Since that resolution, I have combed the scientific literature from around
the world, read thousands of papers, and visited the laboratories of the
most prominent scientists at the finest scientific institutions, from
Harvard and UCLA to the National Cancer Institute. Courtney and I have
experimented with hundreds of different foods and food combinations at
home. I have found dazzling new techniques for probing the nutritional
secrets of cancer prevention. In the end we have uncovered the key
elements of a breast cancer prevention diet. The diet is everything we
imagined it could be and more—capable of quickly and effectively
changing the actual structure of the breast, capable of changing the flow
in the body of hormones that induce breast cancer from the very first day.

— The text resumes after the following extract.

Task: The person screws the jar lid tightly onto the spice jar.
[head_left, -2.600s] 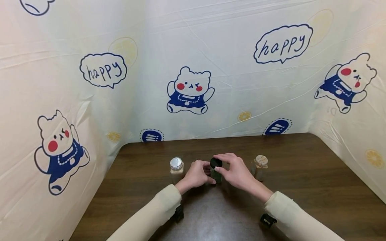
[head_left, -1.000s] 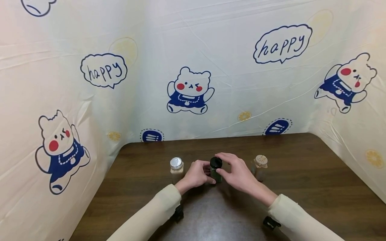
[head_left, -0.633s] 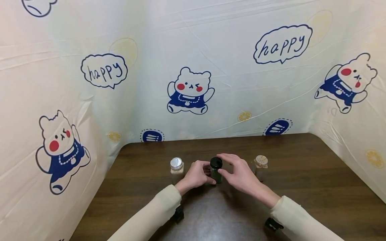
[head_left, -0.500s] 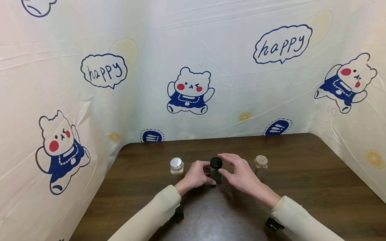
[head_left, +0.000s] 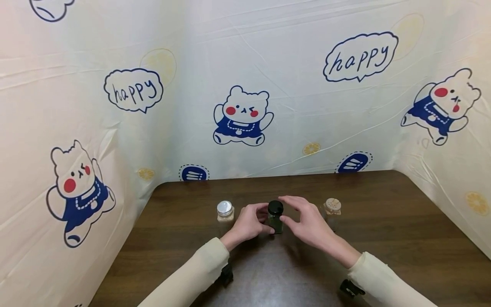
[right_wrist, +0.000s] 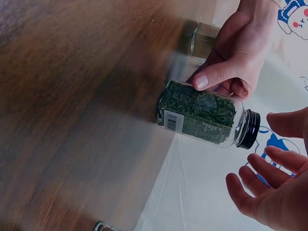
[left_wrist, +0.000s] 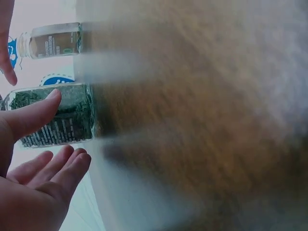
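A glass spice jar (head_left: 274,224) of dried green herbs stands upright on the table between my hands, its black cap (head_left: 275,207) on. My left hand (head_left: 250,221) holds the jar low from the left. In the left wrist view the thumb (left_wrist: 41,114) lies across the glass; the other fingers are on the far side, partly clear of it. My right hand (head_left: 308,221) is at the right of the cap, thumb and fingers spread. The right wrist view shows a gap between these fingers (right_wrist: 264,171) and the cap.
A jar with a silver lid (head_left: 225,209) stands left of my left hand. Behind my right wrist is a jar with a holed shaker top (head_left: 333,205), partly hidden. The brown wooden table (head_left: 184,264) ends at a printed cloth curtain (head_left: 245,64).
My right hand's fingers were around the black cap; they have spread and drawn slightly to the right, so the cap shows fully. The left hand and the jar have stayed put.
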A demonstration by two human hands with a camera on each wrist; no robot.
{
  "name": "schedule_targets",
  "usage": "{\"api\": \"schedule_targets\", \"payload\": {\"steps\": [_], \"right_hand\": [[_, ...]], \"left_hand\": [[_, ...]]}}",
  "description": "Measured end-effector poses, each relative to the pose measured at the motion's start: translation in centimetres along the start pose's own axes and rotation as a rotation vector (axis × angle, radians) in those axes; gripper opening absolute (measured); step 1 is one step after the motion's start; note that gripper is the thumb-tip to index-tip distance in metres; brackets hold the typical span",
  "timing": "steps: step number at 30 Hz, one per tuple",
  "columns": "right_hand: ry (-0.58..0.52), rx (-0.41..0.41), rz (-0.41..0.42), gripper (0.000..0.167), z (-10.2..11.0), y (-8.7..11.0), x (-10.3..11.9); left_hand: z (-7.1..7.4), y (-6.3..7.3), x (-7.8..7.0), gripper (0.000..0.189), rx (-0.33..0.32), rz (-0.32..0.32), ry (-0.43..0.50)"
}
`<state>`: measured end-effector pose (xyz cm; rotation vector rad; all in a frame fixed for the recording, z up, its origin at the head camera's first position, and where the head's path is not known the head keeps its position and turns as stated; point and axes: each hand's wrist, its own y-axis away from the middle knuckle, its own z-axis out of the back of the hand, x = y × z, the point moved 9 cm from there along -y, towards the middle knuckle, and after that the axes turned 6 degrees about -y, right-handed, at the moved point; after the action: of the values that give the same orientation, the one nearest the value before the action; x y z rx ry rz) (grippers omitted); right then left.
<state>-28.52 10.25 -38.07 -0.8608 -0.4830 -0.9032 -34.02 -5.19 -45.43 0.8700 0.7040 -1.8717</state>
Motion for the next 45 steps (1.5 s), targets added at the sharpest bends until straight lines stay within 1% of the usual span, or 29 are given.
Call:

It's a fun diet with lots of variation and many other benefits, from
preventing heart disease and building stronger bones to losing unwanted
body fat. But first and foremost it is a diet that will make you feel the
best you have ever felt. This diet is carefully designed to lift your mood
rather than dump it—as is so common when you're asked to give up the
food you love. You'll also find this is a highly satiating diet that will
make it far easier to shed unwanted fat. What you will find in the
following chapters is a full account of the foods that cause breast cancer
and the treasured foods that prevent breast cancer. You'll also find laid
out a range of diets:
• a diet for women with high estrogen
levels, i.e., those who have not reached menopause
• a diet for women with low estrogen levels, i.e., for those who are
past menopause
• a breast cancer survivor's diet
• an intensive intervention program for women at high risk, using
several powerful supplements
• dietary guidelines for your daughters; the earlier your children
start, the better their chances of entirely avoiding this cancer
The breast cancer prevention diet is true
primary prevention, but it does not displace secondary
prevention—finding tumors at their earliest stages. That means that
self-examination and mammography will still play a critical role in
cutting your risk of death from breast cancer.